THE PROBLEM: Look through the entries below and extract exactly the lines from the one containing "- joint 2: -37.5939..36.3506" through the one containing "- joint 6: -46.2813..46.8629", ends included.

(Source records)
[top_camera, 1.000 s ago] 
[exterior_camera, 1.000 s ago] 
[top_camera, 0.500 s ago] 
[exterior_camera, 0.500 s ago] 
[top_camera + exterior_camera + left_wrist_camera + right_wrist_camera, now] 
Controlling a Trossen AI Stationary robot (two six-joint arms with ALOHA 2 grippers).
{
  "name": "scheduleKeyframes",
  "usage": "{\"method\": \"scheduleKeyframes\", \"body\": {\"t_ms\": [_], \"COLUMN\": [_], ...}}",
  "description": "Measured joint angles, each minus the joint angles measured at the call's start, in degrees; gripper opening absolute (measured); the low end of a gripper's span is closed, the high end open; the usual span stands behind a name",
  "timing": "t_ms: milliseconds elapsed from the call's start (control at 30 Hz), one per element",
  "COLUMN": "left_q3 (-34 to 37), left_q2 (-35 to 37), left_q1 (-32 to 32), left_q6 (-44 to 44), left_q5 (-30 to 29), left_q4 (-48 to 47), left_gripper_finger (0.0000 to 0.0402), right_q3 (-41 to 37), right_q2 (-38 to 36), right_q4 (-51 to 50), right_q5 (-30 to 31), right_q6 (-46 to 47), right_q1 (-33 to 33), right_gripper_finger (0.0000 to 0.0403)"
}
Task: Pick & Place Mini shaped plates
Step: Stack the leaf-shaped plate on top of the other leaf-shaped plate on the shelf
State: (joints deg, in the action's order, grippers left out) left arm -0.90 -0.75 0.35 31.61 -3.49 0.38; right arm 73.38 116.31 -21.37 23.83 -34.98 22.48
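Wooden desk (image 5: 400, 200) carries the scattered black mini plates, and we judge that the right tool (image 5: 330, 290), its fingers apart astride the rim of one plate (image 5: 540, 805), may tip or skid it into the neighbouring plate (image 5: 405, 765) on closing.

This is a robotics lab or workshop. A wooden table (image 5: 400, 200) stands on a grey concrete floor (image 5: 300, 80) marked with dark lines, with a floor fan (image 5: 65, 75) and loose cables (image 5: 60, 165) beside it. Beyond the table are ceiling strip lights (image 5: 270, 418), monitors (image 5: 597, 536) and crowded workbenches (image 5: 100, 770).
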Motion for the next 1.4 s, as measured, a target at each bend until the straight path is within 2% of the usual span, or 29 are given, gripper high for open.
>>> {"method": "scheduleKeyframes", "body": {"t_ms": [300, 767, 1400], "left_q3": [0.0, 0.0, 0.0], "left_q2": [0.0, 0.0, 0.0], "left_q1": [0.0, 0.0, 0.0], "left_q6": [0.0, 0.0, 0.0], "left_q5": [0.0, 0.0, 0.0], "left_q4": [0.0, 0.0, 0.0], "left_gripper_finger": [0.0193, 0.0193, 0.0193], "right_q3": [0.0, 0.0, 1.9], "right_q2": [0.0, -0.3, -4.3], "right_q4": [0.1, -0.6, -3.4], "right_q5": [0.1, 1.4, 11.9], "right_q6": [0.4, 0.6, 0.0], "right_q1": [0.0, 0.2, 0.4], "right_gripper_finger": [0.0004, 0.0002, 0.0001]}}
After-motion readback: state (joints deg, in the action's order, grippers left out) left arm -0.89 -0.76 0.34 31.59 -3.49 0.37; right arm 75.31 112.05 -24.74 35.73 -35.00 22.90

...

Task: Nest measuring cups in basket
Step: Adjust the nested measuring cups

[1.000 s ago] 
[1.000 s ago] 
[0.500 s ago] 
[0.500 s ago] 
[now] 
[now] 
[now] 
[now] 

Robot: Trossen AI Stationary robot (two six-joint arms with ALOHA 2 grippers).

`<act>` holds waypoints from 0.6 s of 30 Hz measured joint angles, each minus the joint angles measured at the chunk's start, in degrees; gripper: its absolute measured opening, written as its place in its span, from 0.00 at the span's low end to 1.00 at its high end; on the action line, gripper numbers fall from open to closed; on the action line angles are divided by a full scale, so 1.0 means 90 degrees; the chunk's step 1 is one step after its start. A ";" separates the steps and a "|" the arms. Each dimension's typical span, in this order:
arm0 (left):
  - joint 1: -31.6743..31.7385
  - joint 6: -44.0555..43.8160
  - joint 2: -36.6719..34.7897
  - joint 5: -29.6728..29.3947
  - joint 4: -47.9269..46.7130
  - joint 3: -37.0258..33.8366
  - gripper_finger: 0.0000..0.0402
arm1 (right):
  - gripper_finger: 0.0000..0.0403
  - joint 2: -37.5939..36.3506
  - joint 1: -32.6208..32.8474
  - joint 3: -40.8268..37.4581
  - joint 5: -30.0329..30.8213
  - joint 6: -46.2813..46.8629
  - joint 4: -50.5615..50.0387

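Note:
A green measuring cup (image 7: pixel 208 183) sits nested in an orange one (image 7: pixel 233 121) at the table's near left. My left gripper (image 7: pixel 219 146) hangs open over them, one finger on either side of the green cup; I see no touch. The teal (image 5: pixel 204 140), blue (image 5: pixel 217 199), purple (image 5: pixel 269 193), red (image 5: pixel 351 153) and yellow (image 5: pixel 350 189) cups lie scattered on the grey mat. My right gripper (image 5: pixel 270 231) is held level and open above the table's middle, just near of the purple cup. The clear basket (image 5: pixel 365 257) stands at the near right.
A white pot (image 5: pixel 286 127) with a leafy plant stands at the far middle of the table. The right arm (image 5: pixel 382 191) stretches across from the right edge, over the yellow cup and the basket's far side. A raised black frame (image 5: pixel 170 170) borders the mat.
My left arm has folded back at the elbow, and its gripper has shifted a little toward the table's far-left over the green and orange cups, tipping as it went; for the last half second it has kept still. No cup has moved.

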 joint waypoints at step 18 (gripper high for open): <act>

EXERCISE RESULT:
  - joint 2: -37.5939..36.3506
  - joint 1: -32.6208..32.8474
  - joint 3: -40.8268..37.4581
  - joint 5: -30.0329..30.8213
  - joint 6: -46.2813..46.8629

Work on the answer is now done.